▶ _WORK TASK_
Retype the whole listing exactly. Leave out pictures.

▶ _PROVIDED DATA_
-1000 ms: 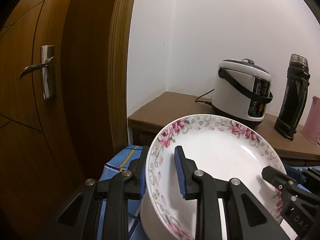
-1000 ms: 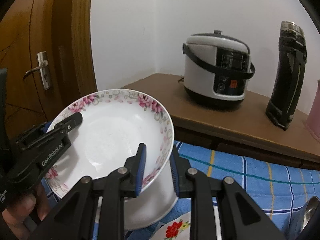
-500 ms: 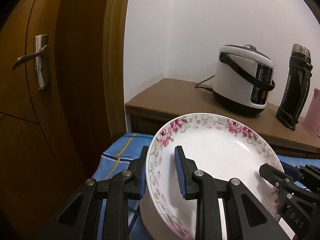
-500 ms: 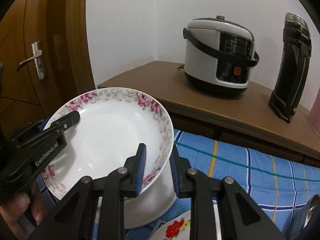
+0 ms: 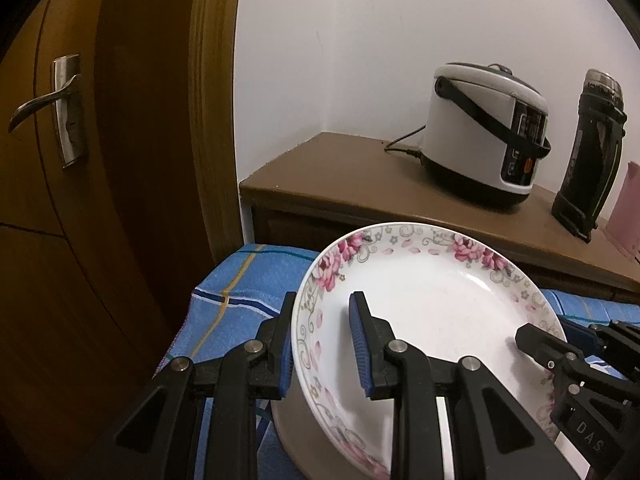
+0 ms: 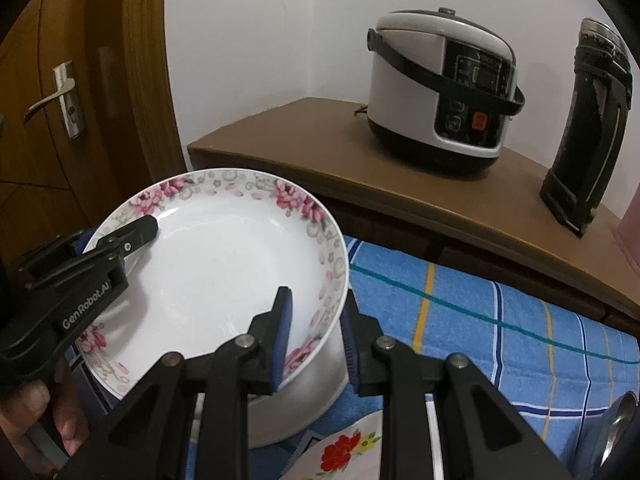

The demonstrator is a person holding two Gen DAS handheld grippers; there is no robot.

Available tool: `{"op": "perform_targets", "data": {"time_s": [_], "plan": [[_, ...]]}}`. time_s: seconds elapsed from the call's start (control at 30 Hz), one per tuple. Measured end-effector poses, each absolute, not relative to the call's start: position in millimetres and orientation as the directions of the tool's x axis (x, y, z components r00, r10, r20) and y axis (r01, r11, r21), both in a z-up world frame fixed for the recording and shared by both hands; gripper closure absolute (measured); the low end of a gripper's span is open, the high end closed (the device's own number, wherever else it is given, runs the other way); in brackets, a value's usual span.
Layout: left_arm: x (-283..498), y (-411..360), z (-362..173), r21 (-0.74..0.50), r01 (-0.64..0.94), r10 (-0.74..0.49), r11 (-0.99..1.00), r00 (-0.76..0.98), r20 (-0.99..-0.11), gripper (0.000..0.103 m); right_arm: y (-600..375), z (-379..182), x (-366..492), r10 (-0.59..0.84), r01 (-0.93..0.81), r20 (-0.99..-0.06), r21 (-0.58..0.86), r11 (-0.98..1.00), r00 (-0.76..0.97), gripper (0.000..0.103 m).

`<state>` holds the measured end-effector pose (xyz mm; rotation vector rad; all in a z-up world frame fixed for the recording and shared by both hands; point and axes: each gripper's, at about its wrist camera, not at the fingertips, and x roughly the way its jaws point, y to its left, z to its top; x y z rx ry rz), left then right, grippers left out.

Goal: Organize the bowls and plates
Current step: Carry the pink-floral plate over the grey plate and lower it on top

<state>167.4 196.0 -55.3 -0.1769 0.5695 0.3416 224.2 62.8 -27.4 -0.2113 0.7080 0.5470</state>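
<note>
A white plate with a pink flower rim (image 5: 432, 308) (image 6: 216, 272) is held between both grippers above a plain white bowl (image 6: 296, 404) (image 5: 296, 432) on the blue checked cloth. My left gripper (image 5: 323, 346) is shut on the plate's left rim. My right gripper (image 6: 316, 346) is shut on its right rim. The plate sits just over the bowl; whether it touches is unclear. Another dish with a red flower print (image 6: 344, 452) lies at the front, partly hidden.
A brown side table (image 6: 320, 148) behind the cloth carries a white rice cooker (image 6: 440, 88), a black flask (image 6: 588, 128) and something pink at the right edge. A wooden door (image 5: 68, 160) stands at the left. A metal spoon (image 6: 616, 432) lies at the right.
Both grippers and the plate have moved down towards the bowl and cloth; the cooker and side table sit higher and larger in the views. The grips have not changed.
</note>
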Motion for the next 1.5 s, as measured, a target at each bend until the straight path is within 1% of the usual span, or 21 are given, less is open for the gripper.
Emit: {"op": "perform_targets", "data": {"time_s": [0.17,0.7,1.07,1.5], "plan": [[171.6,197.6,-61.5,-0.08,-0.353,0.242,0.932,0.772,-0.587,0.075,64.0,-27.3,226.7,0.386,-0.539,-0.683,-0.015,0.842,0.62,0.079],[182.7,195.9,-73.4,-0.07,-0.327,0.206,0.942,0.734,-0.647,0.075,67.2,-34.3,231.6,0.34,-0.534,-0.72,-0.05,0.844,0.605,0.079],[188.7,198.4,-79.4,-0.064,-0.332,0.199,0.941,0.696,-0.69,0.075,72.3,-35.7,234.6,0.314,-0.548,-0.753,-0.074,0.833,0.579,0.079],[192.4,203.4,-83.1,-0.095,-0.337,0.172,0.937,0.679,-0.713,0.074,75.9,-35.1,238.0,0.291,-0.565,-0.773,-0.103,0.819,0.564,0.078]]}}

▶ _RESULT OF THIS EXERCISE_
-1000 ms: 
-1000 ms: 
-500 ms: 
-500 ms: 
+0 ms: 
+0 ms: 

The demonstrator is a person holding two Gen DAS handheld grippers; there is no robot.

Available tool: `{"op": "perform_targets", "data": {"time_s": [_], "plan": [[_, ...]]}}`. time_s: seconds elapsed from the call's start (control at 30 Hz), one per tuple. Measured end-effector poses, each absolute, not relative to the call's start: position in millimetres and orientation as the directions of the tool's x axis (x, y, z components r00, r10, r20) and y axis (r01, r11, r21), both in a z-up world frame fixed for the recording and shared by both hands; gripper closure absolute (measured); the low end of a gripper's span is open, the high end closed (the device's own number, wherever else it is given, runs the other way); in brackets, a value's usual span.
Layout: left_arm: x (-283..498), y (-411..360), z (-362..173), r21 (-0.74..0.50), r01 (-0.64..0.94), r10 (-0.74..0.49), r11 (-0.99..1.00), r00 (-0.76..0.98), r20 (-0.99..-0.11), gripper (0.000..0.103 m); right_arm: y (-600..375), z (-379..182), x (-366..492), r10 (-0.59..0.84), r01 (-0.93..0.81), r20 (-0.99..-0.06), r21 (-0.58..0.86), r11 (-0.98..1.00), r00 (-0.76..0.97), gripper (0.000..0.103 m).

`<state>` holds the measured end-effector pose (xyz mm; rotation vector rad; all in a z-up world frame fixed for the recording and shared by both hands; point and axes: each gripper's, at about its wrist camera, not at the fingertips, and x roughly the way its jaws point, y to its left, z to its top; x y z rx ry rz), left then right, grippers left out.

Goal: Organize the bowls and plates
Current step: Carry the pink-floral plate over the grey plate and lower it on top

<state>167.4 196.0 -55.3 -0.1769 0.5695 0.3416 224.2 62.8 -27.4 -0.2113 0.7080 0.5470</state>
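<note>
A white plate with a pink flower rim (image 5: 432, 308) (image 6: 216, 272) is held between both grippers above a plain white bowl (image 6: 296, 404) (image 5: 296, 432) on the blue checked cloth. My left gripper (image 5: 323, 346) is shut on the plate's left rim. My right gripper (image 6: 316, 346) is shut on its right rim. The plate sits just over the bowl; whether it touches is unclear. Another dish with a red flower print (image 6: 344, 452) lies at the front, partly hidden.
A brown side table (image 6: 320, 148) behind the cloth carries a white rice cooker (image 6: 440, 88), a black flask (image 6: 588, 128) and something pink at the right edge. A wooden door (image 5: 68, 160) stands at the left. A metal spoon (image 6: 616, 432) lies at the right.
Both grippers and the plate have moved down towards the bowl and cloth; the cooker and side table sit higher and larger in the views. The grips have not changed.
</note>
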Motion for the next 1.5 s, as measured, a target at each bend until the straight path is within 1% of the usual span, or 21 are given, less is open for the gripper.
Emit: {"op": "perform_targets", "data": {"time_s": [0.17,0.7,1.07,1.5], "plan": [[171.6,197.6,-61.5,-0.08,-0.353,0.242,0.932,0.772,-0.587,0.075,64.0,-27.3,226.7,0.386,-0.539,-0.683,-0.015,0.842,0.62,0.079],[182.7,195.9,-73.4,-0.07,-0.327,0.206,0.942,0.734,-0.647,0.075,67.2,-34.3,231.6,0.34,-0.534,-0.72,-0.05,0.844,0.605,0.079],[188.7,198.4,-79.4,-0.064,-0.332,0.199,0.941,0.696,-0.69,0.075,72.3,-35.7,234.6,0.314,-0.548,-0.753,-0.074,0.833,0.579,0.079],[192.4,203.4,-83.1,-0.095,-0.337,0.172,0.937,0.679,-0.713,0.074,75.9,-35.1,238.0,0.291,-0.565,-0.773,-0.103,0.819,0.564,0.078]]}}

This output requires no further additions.